迅速審査に指定
エーザイ株式会社は、2016年1月12日、欧州統括会社エーザイ・ヨーロッパ・リミテッドが新規抗がん剤レンバチニブメシル酸塩(以下、レンバチニブ)について腎細胞がんに係る適応申請を欧州医薬品庁(EMA)に行ったと発表した。
レンバチニブは甲状腺がんに係る適応で米国、日本、欧州で販売されている。このたびの進行または転移性腎細胞がんの適応については、EMAから貢献が期待されるとして迅速審査の指定を受領した。

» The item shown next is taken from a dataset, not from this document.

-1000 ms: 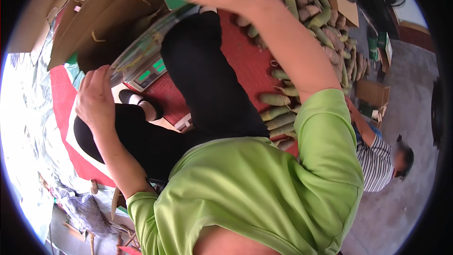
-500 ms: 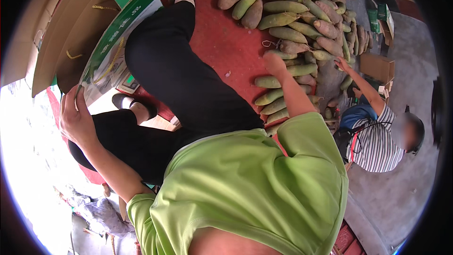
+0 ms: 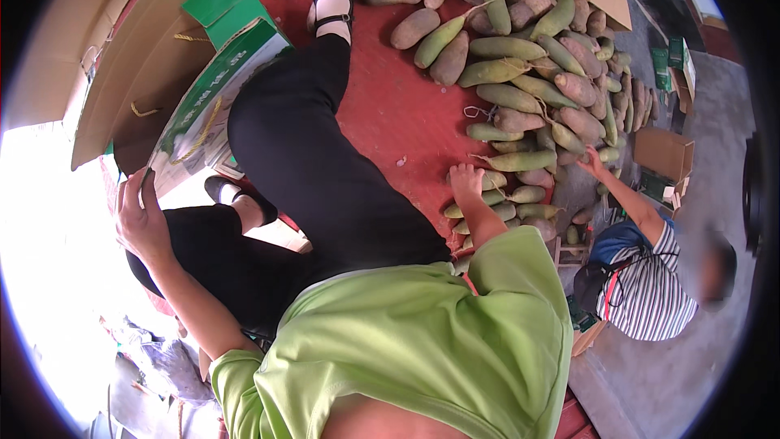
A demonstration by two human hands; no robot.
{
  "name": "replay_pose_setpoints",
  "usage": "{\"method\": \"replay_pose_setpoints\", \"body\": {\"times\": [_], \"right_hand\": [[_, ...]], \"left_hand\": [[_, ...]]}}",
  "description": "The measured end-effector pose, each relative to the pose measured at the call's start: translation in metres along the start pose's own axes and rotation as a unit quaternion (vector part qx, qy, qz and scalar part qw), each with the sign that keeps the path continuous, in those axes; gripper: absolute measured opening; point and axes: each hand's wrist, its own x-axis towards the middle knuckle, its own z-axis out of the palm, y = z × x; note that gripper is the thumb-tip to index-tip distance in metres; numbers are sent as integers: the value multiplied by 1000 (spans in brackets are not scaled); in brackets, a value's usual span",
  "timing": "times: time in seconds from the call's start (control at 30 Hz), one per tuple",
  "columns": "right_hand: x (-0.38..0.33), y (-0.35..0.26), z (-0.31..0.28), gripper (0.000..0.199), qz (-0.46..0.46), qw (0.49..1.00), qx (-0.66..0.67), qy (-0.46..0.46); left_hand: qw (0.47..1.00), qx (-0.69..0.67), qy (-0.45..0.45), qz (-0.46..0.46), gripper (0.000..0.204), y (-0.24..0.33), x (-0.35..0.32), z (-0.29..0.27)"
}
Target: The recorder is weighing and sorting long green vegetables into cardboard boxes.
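Cardboard carton (image 3: 199,91) stands beyond my left hand (image 3: 142,218), edge pinched, seemingly for steadiness. Well apart, my right hand (image 3: 466,183) is beside green radishes (image 3: 524,162); its grip I can't tell.

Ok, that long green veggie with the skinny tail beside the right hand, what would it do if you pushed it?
The long green veggie might roll, since it looks rounded, though its close neighbours could block it. Its thick body suggests it's stiff and fairly heavy. The skinny tail may bend or snap.
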Motion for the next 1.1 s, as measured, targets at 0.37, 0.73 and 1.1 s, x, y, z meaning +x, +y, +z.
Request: {"method": "replay_pose_setpoints", "body": {"times": [0.37, 0.73, 1.1], "right_hand": [[7, 24, -26, 24, 12, 999, 19, -44], [34, 95, -89, 64, 110, 813, 504, 269], [-16, 13, -454, 49, -227, 501, 695, 463]], "left_hand": [[1000, -16, -7, 19, 9, 12, 7, -4], [999, -30, -15, 14, 12, 20, 8, -16], [999, -15, -5, 36, 8, 14, 5, -17]]}}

また、米国食品医薬品局(FDA)によるブレイクスルーセラピーの指定で、2015年11月に適応拡大を申請し、日本でも申請の協議を予定している。
無憎悪生存期間を延長
手術が難しい進行または転移性腎細胞がんの治療には分子標的薬を処方するが、5年生存率は上がらず、アンメット・メディカル・ニーズを満たす薬剤が求められている。腎がんの罹患者は欧州に約11万5,000人とされ、腎臓でのがんの内、腎細胞がんが90%以上となる。
今回、臨床第II相試験を用いて申請したが、これは、血管内皮細胞増殖因子を標的とした前治療歴をもち、切除不能な進行または転移性腎細胞がんの患者に対し実施したもの。
レンバチニブとエベロリムスの併用投与、レンバチニブ単剤投与、エベロリムス単剤投与の3群で有効性と安全性を比較した結果、併用投与群がエベロリムス単剤投与群より主要評価項目の無増悪生存期間(PFS)を延長し、レンバチニブ単剤投与群がエベロリムス単剤投与群よりPFSを延長した。併用投与群とレンバチニブ単剤投与群はエベロリムス単剤投与群より効果が高いと実証した。
併用投与群で観察された有害事象には下痢、食欲減退、疲労があり、グレード3以上では下痢、高血圧、疲労が見られた。